In 2020, one of college football’s oldest rivalry will return to Dublin as Notre Dame take on Navy in a season opener at the Aviva Stadium.
The pair have met on Irish soil twice before, with the last game coming in 2012 and saw ‘The Fighting Irish’ defeat their rivals by 50-10.
One man who had a massive influence in bringing the historic game to Irish shores seven years ago was Navy’s athletic director Chet Gladchuk Jr.
A former player in with Boston College, Gladchuk took up his role at the United States Naval Academy in 2001 and has overseen a tremendous upturn in their fortunes on the gridiron.
Over in Dublin and deep in preparations for next year’s game, Gladchuk spoke exclusively to Pundit Arena and outlined that the success of the event in 2012 has made negotiating its return a far smoother affair.
“The biggest difference from when we came over in 2012, we were acting as an athletics department a little bit independently, meeting with the police, meeting with the Aviva, negotiating independent contracts, meeting with the tourism board, the government, the ambassador etc, it was basically a first time through.
“We hadn’t been here since 1996 so it was developing relationships, it was negotiating contracts, it was trying to set the stage logistically. I think the game was so well received and successful in 2012, we had a tremendous surge of rekindling relationships and a welcoming that is extraordinary. People are looking forward to seeing it happen again.
“We’ve got some co-ordinated efforts here that have been very very easy to re-engage and rekindle. It’s been a wonderful trip. It seems as though everyone has been prepared for the game based on the fact that the last one was such a success.”
Over 48,000 fans attended the Aviva Stadium in 2012, with an estimated 35,000 of those coming from America and providing a massive boost to the Irish economy at the time.
Gladchuk explained the early indications from his side are that next year’s game will be an even bigger success in terms of attendance and sales.
“It was interesting because most of the attendance was part of the surge from America that came over,” explained Gladchuk.
“I think we sold like 35,000 tourist packages as part of the game so the infusion, at least I’m told, was in the vicinity of $85 million over the course of the week. It touched a lot of people in a lot of different ways, especially in the business community with the influx of fans.
“Many of them stayed for a week, they didn’t just come in for the game they stayed and were part of the country for that period of time.
“Right now I’m told by our logistics person who deals with all the tourism and ticket sales internationally that we are more than a hundred percent ahead in terms of our sales and commitments than where we were in 2012. People are looking forward to it, they are responding well.
“The city has welcomed us with open arms and like I said it’s been more of a reacquainting with a wonderful relationship than having to plough new soil.”

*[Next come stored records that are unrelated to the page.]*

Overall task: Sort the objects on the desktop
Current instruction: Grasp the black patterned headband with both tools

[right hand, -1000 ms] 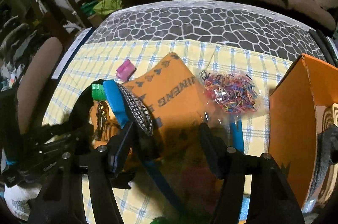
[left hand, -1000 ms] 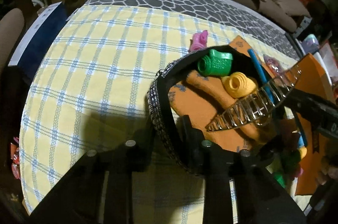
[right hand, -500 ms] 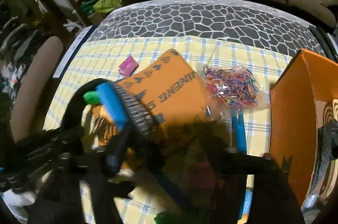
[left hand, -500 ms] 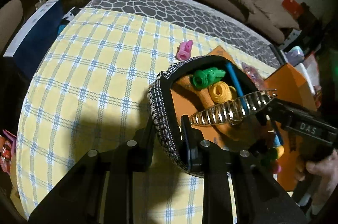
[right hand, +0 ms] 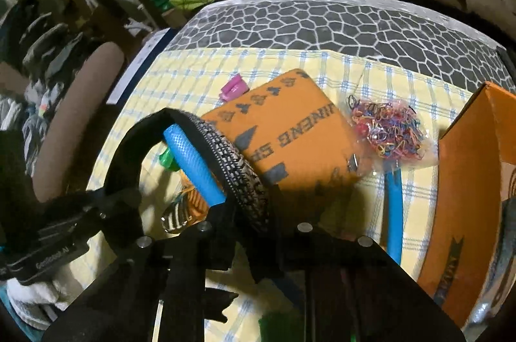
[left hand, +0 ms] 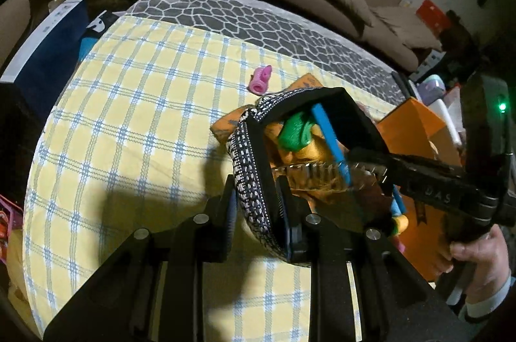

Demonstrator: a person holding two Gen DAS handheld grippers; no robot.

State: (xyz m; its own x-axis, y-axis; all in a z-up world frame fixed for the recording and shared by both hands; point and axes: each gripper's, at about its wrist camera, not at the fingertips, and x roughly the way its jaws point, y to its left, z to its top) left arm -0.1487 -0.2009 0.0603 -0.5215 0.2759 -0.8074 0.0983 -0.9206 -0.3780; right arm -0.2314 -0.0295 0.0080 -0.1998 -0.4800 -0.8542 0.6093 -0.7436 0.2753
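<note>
Grips first: your left gripper (left hand: 258, 203) is closed down on the patterned near rim of the black pouch (left hand: 248, 155), which hangs open just above the yellow checked cloth (left hand: 129, 116). Your right gripper (right hand: 248, 213) has just been closing, and its own camera shows the same patterned rim running between its fingers with the pads pressed against it. The left camera shows what the right one hides: your right hand (left hand: 477, 261) around the handle, and the gripper's tip reaching to the pouch's far wall. It also looks straight into the pouch's mouth, where a green roller (left hand: 295, 130), a blue stick (left hand: 330, 145) and a clear toothed clip (left hand: 309, 174) lie together. The right camera catches only slivers of those three, but it gives you the far side of the table: an orange flat packet (right hand: 283, 135) with grey lettering touching the pouch, a clear bag of coloured rubber bands (right hand: 387, 132) just beside it, and an orange box (right hand: 467, 180) at the right edge. Counted across both views: one pouch, one green roller, one clear clip, one pink roller (left hand: 260, 79) loose on the cloth beyond the packet, one bag of bands, and two blue sticks, the second blue stick (right hand: 393, 213) lying on the cloth below the bag.
</note>
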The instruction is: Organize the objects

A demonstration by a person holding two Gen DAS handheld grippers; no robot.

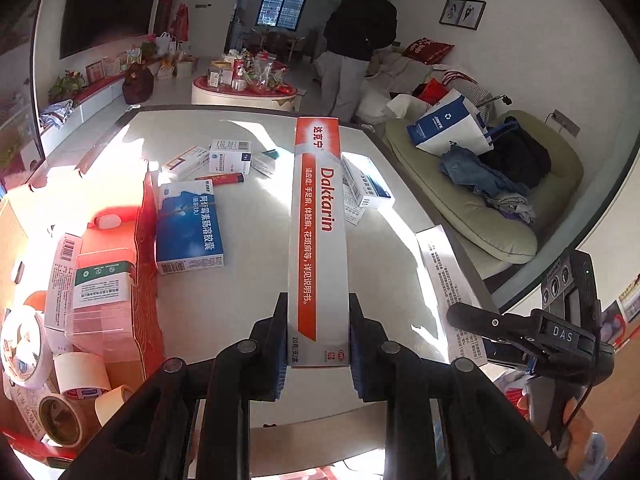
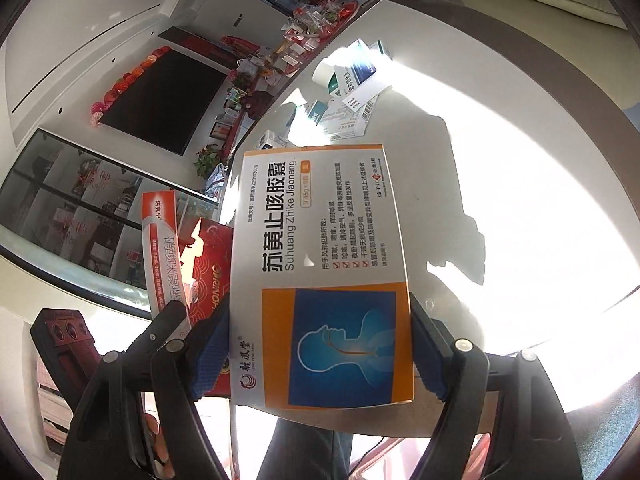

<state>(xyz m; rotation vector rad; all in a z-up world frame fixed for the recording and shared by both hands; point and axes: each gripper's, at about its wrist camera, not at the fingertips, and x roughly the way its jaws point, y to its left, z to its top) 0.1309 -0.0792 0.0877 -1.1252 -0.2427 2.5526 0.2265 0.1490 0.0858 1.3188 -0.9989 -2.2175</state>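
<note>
My left gripper (image 1: 318, 344) is shut on a long white-and-red Daktarin box (image 1: 318, 220), held lengthwise above the white table (image 1: 248, 308). My right gripper (image 2: 320, 360) is shut on a flat white-and-orange Suhuang Zhike box (image 2: 324, 272), held above the table (image 2: 520, 200). The Daktarin box also shows at the left of the right wrist view (image 2: 162, 248), and the right gripper at the right of the left wrist view (image 1: 532, 332). Loose medicine boxes lie on the table: a blue one (image 1: 188, 228) and several white ones (image 1: 230, 156).
A red cardboard box (image 1: 120, 288) at the table's left holds medicine boxes and tape rolls (image 1: 64, 420). A red tube (image 1: 220, 179) lies among the boxes. A sofa (image 1: 500, 208) with bags stands to the right. A person (image 1: 356, 40) stands beyond the table.
</note>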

Gladchuk also provided a fascinating insight into the origins of the special relationship between the two teams which he explained dates back as far as World War II.
“I think that for starters if you go back to when the rivalry began it was during the war, World War II, in Notre Dame because so many of the youth at that time joined the military and were out fighting battles on so many different fronts that the attendance enrollment at Notre Dame was waining.
“Notre Dame and the Navy got together and created a plan where thousands and thousands of young trainees would go to South Bend to enroll in the university of Notre Dame, become part of their student body, while they trained with a military purpose. That relationship in many respects was instrumental in keeping the school vibrant and alive and continuing with their education. They never forgot that.
“They’ve always been grateful for the fact that the Navy came to their aid at a time when their dwindling enrollment could have actually put them out of business.
“So we forged a bond back in those days and made a committment to each other that we would always play every year annually a football game regardless of the circumstances going forward and we’ve done that.
“It’s the longest standing inter-sectional rivalry in all of college football. Intersectionally meaning we’re in our part of the country, they are in their part of the country and we have just never let the game get away from us and wain. We play in South Bend every other year and when it’s Navy’s home game what we do is we take it all over the country.
“We’ve played in San Diego, Jacksonville, Baltimore, Washington, we move it to an NFL venue but of course one of the features that is so important to both institutions is to play a game on occasion, as we’ve started now, in a wonderful country like Ireland. We hope this can become not an annual thing but at least every 10 years.”